**Action item**
Over all lines in the data below, count those holding "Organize" and give only the result.

Records from a data source

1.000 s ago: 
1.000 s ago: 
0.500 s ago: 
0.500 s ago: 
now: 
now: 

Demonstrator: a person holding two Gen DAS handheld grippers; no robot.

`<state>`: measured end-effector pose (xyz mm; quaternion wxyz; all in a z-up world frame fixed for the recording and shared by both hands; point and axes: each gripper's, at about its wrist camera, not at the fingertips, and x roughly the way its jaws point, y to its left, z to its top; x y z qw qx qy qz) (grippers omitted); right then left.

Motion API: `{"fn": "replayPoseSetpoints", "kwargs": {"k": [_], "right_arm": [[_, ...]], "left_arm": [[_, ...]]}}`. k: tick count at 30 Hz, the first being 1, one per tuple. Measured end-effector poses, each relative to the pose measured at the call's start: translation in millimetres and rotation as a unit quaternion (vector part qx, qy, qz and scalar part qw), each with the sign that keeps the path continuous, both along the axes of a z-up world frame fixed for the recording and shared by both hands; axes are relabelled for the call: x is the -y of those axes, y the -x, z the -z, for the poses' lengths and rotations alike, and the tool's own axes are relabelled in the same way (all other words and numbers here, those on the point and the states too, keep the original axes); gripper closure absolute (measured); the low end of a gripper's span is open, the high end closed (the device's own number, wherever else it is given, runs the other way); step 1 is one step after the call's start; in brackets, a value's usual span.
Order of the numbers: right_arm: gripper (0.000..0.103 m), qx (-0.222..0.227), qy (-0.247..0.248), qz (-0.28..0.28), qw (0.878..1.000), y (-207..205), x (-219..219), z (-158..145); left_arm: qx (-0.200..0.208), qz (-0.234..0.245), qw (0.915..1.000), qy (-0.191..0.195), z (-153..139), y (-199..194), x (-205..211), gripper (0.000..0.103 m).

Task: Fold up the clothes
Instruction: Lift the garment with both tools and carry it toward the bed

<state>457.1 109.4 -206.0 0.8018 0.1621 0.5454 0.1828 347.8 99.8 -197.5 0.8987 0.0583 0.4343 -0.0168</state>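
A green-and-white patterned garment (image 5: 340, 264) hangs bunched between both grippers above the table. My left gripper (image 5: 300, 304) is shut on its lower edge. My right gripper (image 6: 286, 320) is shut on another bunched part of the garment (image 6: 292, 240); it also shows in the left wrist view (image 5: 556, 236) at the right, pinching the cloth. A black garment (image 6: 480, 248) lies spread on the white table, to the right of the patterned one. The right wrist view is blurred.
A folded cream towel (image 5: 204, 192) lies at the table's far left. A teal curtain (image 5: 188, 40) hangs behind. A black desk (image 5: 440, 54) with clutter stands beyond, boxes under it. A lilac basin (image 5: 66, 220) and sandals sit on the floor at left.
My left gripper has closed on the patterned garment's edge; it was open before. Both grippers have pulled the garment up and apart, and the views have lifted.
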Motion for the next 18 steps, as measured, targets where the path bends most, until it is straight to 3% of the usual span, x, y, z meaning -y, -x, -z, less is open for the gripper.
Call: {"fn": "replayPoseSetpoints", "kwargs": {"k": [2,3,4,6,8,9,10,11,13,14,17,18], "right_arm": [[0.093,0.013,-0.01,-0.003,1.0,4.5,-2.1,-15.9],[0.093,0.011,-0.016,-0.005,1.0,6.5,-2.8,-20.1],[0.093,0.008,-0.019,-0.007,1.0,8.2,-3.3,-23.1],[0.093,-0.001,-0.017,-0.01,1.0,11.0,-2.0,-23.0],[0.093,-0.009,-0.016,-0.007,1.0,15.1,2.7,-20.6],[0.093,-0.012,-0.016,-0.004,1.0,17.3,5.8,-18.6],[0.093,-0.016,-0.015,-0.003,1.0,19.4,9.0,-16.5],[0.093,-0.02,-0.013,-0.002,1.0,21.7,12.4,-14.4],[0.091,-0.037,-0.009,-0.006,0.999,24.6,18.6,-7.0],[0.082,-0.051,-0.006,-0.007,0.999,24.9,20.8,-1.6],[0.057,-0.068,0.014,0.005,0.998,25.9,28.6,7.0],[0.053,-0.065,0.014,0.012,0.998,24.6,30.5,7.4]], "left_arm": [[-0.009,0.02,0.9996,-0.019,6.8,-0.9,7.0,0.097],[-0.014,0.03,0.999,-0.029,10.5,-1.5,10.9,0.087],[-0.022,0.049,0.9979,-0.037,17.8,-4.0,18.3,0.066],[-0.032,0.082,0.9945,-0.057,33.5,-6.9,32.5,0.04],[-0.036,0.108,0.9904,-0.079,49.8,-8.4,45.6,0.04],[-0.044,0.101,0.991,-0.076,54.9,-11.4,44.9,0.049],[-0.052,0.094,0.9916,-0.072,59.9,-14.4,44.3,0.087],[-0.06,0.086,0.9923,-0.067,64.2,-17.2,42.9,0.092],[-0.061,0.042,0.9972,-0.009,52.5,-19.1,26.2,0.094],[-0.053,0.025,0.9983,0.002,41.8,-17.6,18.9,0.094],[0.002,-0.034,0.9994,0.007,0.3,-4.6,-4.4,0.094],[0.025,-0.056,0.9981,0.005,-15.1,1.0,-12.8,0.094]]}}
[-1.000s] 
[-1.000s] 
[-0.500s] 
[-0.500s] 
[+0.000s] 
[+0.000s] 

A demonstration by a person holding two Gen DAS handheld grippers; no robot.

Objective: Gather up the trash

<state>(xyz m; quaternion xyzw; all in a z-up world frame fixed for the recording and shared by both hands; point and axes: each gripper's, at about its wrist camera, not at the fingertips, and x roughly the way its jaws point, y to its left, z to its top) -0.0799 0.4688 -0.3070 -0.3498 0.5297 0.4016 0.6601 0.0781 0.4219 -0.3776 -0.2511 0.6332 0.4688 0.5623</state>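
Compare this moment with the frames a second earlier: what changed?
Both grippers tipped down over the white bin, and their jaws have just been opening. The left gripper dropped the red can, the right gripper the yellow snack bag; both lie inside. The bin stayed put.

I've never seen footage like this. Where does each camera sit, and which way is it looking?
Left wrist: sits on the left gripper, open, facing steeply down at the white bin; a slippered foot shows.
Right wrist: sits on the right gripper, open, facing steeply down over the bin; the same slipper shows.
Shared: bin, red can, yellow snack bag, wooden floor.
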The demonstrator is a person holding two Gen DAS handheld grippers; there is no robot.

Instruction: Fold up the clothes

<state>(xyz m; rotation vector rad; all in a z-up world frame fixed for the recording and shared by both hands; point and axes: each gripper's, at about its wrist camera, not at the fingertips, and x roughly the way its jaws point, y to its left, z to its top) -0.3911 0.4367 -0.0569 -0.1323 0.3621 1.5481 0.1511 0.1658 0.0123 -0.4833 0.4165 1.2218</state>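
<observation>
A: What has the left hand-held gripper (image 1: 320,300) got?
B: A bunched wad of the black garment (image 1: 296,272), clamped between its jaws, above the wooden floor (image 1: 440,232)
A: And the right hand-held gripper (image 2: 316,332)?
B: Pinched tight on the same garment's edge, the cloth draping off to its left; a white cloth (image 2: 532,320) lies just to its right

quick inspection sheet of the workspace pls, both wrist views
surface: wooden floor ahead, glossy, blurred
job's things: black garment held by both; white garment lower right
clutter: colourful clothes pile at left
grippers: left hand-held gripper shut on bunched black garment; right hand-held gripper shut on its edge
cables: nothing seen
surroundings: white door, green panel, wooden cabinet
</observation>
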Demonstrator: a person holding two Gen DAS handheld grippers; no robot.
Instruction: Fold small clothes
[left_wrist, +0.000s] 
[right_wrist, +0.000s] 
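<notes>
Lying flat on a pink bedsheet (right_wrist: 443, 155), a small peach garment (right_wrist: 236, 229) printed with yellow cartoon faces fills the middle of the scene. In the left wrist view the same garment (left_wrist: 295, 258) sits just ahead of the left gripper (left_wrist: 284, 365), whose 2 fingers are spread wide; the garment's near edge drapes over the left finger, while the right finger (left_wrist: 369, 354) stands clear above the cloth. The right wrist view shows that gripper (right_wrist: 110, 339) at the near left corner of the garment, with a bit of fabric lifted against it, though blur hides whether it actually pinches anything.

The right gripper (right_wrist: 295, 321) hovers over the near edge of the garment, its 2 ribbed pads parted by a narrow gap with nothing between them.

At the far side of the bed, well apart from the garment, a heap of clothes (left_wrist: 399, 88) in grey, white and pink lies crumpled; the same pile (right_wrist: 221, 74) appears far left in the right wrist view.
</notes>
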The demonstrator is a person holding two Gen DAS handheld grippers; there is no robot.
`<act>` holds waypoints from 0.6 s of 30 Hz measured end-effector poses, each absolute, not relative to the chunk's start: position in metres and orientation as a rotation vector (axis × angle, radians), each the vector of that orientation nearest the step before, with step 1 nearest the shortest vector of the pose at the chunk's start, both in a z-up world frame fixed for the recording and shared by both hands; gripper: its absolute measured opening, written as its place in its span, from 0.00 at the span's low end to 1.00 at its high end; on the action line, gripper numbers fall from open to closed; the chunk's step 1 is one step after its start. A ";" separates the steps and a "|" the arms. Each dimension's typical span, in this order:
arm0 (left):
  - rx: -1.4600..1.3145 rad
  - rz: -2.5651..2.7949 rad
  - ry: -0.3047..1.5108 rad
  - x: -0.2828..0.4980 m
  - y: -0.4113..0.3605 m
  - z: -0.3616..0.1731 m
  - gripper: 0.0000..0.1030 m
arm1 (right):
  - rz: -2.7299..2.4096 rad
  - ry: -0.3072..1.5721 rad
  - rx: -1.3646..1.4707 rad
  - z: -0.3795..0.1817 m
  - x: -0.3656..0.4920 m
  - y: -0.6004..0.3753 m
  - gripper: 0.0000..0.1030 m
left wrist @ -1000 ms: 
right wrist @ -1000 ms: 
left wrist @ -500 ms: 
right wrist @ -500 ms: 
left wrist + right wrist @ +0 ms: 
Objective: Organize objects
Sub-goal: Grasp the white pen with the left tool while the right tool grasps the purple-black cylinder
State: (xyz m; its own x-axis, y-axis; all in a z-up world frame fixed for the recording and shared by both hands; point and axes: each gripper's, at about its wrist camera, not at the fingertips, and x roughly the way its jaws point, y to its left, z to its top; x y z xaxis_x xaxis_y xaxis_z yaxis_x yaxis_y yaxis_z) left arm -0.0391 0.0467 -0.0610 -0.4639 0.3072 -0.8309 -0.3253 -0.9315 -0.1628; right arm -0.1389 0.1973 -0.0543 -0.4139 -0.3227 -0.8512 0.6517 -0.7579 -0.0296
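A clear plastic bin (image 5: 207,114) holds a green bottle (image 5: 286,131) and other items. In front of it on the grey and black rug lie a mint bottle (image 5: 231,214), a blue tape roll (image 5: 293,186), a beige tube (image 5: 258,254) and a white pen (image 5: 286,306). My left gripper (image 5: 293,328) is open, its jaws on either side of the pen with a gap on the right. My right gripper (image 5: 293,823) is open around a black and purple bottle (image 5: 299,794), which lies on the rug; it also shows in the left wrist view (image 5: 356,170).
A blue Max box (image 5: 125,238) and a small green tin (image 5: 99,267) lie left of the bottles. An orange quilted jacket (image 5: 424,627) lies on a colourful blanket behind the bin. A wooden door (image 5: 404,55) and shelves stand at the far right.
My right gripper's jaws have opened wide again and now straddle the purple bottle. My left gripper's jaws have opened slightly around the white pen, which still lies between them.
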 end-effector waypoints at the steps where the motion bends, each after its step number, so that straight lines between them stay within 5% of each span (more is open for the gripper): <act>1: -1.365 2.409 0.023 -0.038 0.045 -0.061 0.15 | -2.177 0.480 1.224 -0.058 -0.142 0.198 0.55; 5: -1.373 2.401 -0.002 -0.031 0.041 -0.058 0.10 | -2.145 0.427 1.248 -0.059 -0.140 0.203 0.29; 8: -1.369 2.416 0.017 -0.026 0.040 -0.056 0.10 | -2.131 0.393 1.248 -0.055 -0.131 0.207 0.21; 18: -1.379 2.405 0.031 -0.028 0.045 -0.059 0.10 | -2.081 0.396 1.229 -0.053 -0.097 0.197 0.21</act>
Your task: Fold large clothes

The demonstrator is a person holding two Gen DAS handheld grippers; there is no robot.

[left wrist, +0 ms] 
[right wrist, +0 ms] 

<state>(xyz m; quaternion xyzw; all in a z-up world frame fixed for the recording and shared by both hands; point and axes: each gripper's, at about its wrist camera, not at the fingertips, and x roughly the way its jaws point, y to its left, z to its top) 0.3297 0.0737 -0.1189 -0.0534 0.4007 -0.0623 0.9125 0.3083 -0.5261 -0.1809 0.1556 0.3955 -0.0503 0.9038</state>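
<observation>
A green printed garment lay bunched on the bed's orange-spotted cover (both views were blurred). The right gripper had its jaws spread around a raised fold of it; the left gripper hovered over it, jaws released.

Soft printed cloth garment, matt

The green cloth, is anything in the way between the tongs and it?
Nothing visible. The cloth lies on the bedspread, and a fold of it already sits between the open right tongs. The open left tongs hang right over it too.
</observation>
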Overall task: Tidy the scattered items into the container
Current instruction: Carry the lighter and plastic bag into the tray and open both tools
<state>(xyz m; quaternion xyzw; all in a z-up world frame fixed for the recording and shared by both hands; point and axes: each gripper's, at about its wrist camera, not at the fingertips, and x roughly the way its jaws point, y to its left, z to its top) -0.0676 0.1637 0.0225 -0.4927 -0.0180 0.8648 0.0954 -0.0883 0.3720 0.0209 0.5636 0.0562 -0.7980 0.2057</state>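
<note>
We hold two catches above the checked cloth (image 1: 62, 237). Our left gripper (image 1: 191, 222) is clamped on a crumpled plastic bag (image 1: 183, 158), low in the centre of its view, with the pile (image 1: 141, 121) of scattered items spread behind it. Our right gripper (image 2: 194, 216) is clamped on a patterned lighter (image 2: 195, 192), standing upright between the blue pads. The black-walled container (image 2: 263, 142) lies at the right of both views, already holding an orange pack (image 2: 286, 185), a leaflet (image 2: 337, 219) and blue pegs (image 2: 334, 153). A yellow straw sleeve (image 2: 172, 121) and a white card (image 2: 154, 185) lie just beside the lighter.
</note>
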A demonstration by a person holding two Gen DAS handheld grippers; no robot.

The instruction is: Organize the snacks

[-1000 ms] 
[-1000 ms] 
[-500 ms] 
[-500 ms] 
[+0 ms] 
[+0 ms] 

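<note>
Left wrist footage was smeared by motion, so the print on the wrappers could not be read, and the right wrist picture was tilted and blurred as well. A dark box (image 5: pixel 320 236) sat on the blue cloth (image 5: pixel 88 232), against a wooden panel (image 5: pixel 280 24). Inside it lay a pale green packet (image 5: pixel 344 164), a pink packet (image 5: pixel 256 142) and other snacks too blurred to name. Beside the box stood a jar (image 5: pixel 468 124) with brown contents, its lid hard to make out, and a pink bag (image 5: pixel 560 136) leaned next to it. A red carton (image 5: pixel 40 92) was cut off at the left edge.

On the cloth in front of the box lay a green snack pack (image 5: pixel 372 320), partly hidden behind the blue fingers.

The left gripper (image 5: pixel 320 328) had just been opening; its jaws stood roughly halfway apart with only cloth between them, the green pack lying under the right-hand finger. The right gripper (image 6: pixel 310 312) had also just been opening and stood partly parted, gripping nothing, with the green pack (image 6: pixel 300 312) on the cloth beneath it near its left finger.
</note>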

**Solution**
2